De regreso a Madrid y con la experiencia acumulada, se dedicó al estudio de todo tipo de asuntos solicitados por las Secretarías de Estado y el Consejo de Castilla. Unánimemente considerado infalible, era requerida su opinión en la solución y el estudio de arduas cuestiones políticas. Pero en junio de 1768 tuvo otra vez que buscar alivio para los cólicos biliares en las aguas y baños de Trillo. Por fin en 1770 fue nombrado para la dirección del Real Seminario de Nobles, su último puesto de servicio. El Seminario, en franca decadencia, contaba a su entrada con tan sólo trece alumnos. Con la autoridad moral que le acompañaba y su capacidad de organización y trabajo, aunque ya la salud le fallaba seriamente, cambió los planes de estudios, completó las Ordenanzas, aumentó el número de profesores conforme las necesidades y exigía a todos un mayor cumplimiento, todo ello con prudente y sabia dirección. A su muerte contaba con ochenta y dos alumnos.
Murió Jorge Juan el 21 de junio de 1773, según dicen de un accidente alferético, a los 60 años y seis meses, y le enterraron la noche del 22 en la iglesia de San Martín. La noticia de su muerte apareció en la Gazeta de Madrid en su número del martes 6 de julio. Seis años más tarde, Benito Bails, ilustre discípulo suyo le describe así:
Don Jorge Juan, era de estatura y corpulencia medianas, de semblante agradable y apacible, aseado sin afectación de su persona y casa, parco en el comer, y por decirlo en menos palabras, sus costumbres fueron las de un filósofo cristiano. Cuando se le hacía una pregunta facultativa, parecía en su ademán que él era quien buscaba la instrucción. Si se le pedía informe sobre algún asunto, primero se enteraba, después meditaba, y últimamente respondía. De la madurez con que daba su parecer, provenía su constancia en sostenerlo.

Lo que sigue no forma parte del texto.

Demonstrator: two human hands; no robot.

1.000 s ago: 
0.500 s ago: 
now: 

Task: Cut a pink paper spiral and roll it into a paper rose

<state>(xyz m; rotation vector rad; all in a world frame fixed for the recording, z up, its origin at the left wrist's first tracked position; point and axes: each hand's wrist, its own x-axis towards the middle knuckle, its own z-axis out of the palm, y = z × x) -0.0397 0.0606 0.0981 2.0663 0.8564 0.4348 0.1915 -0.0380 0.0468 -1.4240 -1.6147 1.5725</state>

No apreciaba a los hombres por la provincia de donde eran naturales; era el valedor, cuasi el agente de todo hombre útil.
Al morir Jorge Juan dejó tras de sí una ingente labor en múltiples campos. Fue un sabio humanista, un ilustre marino y un gran matemático. Pero debido a la continua colaboración en todo lo que sus superiores demandaban de él y de sus amplios conocimientos, sus destinos fueron muy diversos. Quizás por esto, por su modestia y por el desinterés en recibir honores, aún hoy su labor es poco conocida. Los documentos de todo lo que hizo están dispersos y faltan muchos por localizar. Todavía no se ha escrito la gran biografía que merece. La Fundación Jorge Juan se constituyó en febrero de 1996, con el único fin de recoger toda la información posible acerca de su vida y obra, para darla a conocer y no olvidar lo que aportó a la Historia.